What you are asked to do — Exactly as written, set down each line of the data below except its pictures.

The data —
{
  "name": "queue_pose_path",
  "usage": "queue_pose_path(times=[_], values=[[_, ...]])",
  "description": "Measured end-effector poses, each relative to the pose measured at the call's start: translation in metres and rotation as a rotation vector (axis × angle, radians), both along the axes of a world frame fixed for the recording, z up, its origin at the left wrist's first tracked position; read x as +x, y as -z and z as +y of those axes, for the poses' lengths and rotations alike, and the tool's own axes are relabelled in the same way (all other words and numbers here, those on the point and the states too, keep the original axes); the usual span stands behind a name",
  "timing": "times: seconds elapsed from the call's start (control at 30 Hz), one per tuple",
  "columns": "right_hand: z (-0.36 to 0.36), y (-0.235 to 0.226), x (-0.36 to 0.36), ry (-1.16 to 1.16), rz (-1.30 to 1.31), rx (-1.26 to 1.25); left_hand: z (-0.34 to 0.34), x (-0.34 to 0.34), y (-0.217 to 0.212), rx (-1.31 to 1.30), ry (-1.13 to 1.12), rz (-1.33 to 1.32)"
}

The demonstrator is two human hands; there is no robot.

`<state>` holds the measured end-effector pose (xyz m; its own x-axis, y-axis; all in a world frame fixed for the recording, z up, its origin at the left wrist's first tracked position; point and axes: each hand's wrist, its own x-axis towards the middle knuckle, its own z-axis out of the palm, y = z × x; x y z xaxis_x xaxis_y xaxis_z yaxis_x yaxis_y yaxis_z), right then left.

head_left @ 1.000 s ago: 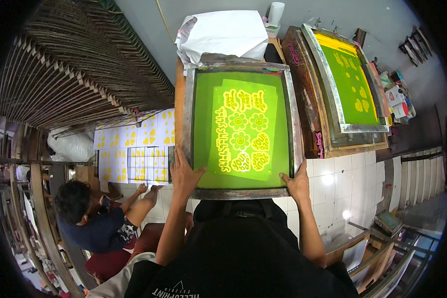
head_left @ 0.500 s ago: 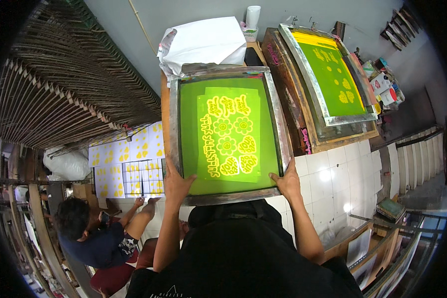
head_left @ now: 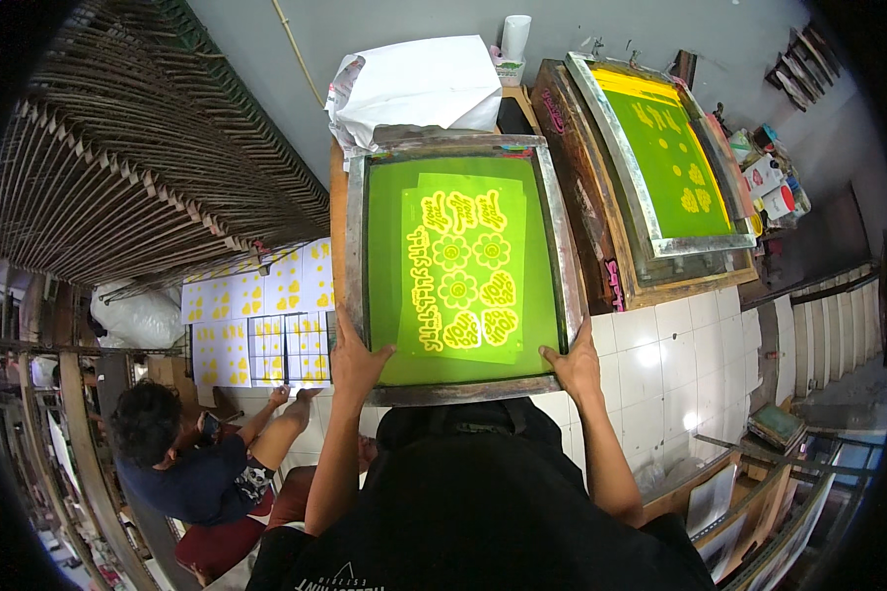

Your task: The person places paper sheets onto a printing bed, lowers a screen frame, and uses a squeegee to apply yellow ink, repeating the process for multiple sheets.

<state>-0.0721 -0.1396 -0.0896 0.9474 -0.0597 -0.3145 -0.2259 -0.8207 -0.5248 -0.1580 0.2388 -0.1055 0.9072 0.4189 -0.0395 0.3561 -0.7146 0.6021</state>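
A silkscreen frame (head_left: 463, 396) with green mesh lies flat in front of me on a table. Flowers, hearts and lettering stand out in yellow on the mesh, and a paler rectangle shows through beneath them. My left hand (head_left: 361, 361) holds the frame's near left corner, its thumb over the near mesh edge. At the near right corner, my right hand (head_left: 576, 366) grips the frame the same way, thumb inward. The undersides of both hands' fingers are hidden by the frame.
Beyond the frame are crumpled white paper (head_left: 419, 84) and a dark flat object (head_left: 513, 116). A second screen (head_left: 660, 167) with yellow ink stands at right beside bottles. At left, a drying rack (head_left: 168, 148) rises over printed sheets (head_left: 256, 286), near a seated person (head_left: 182, 468).
The whole view has shifted slightly, putting things a little farther right. Both hands keep their hold on the frame. Less white shows around the yellow shapes in the mesh.
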Motion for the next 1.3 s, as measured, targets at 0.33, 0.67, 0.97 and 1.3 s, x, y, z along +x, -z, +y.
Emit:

Response below —
{
  "name": "queue_pose_path",
  "usage": "queue_pose_path(times=[_], values=[[_, ...]])",
  "description": "Measured end-effector poses, each relative to the pose measured at the call's start: translation in metres and rotation as a rotation vector (axis × angle, radians), both along the axes of a world frame fixed for the recording, z up, its origin at the left wrist's first tracked position; read x as +x, y as -z and z as +y of those axes, for the poses' lengths and rotations alike, and the tool's own axes are relabelled in the same way (all other words and numbers here, those on the point and the states too, keep the original axes); the usual span stands behind a name",
  "timing": "times: seconds elapsed from the call's start (control at 30 Hz), one per tuple",
  "columns": "right_hand: z (-0.36 to 0.36), y (-0.235 to 0.226), x (-0.36 to 0.36), ry (-1.16 to 1.16), rz (-1.30 to 1.31), rx (-1.26 to 1.25); left_hand: z (-0.34 to 0.34), x (-0.34 to 0.34), y (-0.217 to 0.212), rx (-1.31 to 1.30), ry (-1.13 to 1.12), rz (-1.33 to 1.32)"
}

The demonstrator is two human hands; there is no robot.

`<state>` holds the measured end-effector pose (xyz m; its own x-axis, y-axis; all in a world frame fixed for the recording, z up, its origin at the left wrist's first tracked position; point and axes: each hand's wrist, its own x-axis towards the middle knuckle, its own z-axis out of the palm, y = z × x; x y z xaxis_x xaxis_y xaxis_z yaxis_x yaxis_y yaxis_z), right then left.

head_left @ 1.000 s ago: 
head_left @ 0.500 s ago: 
head_left @ now: 

Your task: The person places paper sheets onto a printing bed, lowers a screen frame, and uses a squeegee to apply yellow ink, repeating the process for multiple sheets.

<state>-0.0721 -0.1396 -0.0896 0.9474 -0.0597 -0.3145 -0.2259 -0.8207 -0.5248 -0.1580 0.2388 -0.1055 0.9072 0.4189 -0.0395 0.3561 -0.7146 0.6021</state>
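A silkscreen frame (head_left: 463, 396) with green mesh lies flat in front of me on a table. Flowers, hearts and lettering stand out in yellow on the mesh, and a paler rectangle shows through beneath them. My left hand (head_left: 361, 361) holds the frame's near left corner, its thumb over the near mesh edge. At the near right corner, my right hand (head_left: 576, 366) grips the frame the same way, thumb inward. The undersides of both hands' fingers are hidden by the frame.
Beyond the frame are crumpled white paper (head_left: 419, 84) and a dark flat object (head_left: 513, 116). A second screen (head_left: 660, 167) with yellow ink stands at right beside bottles. At left, a drying rack (head_left: 168, 148) rises over printed sheets (head_left: 256, 286), near a seated person (head_left: 182, 468).
The whole view has shifted slightly, putting things a little farther right. Both hands keep their hold on the frame. Less white shows around the yellow shapes in the mesh.
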Motion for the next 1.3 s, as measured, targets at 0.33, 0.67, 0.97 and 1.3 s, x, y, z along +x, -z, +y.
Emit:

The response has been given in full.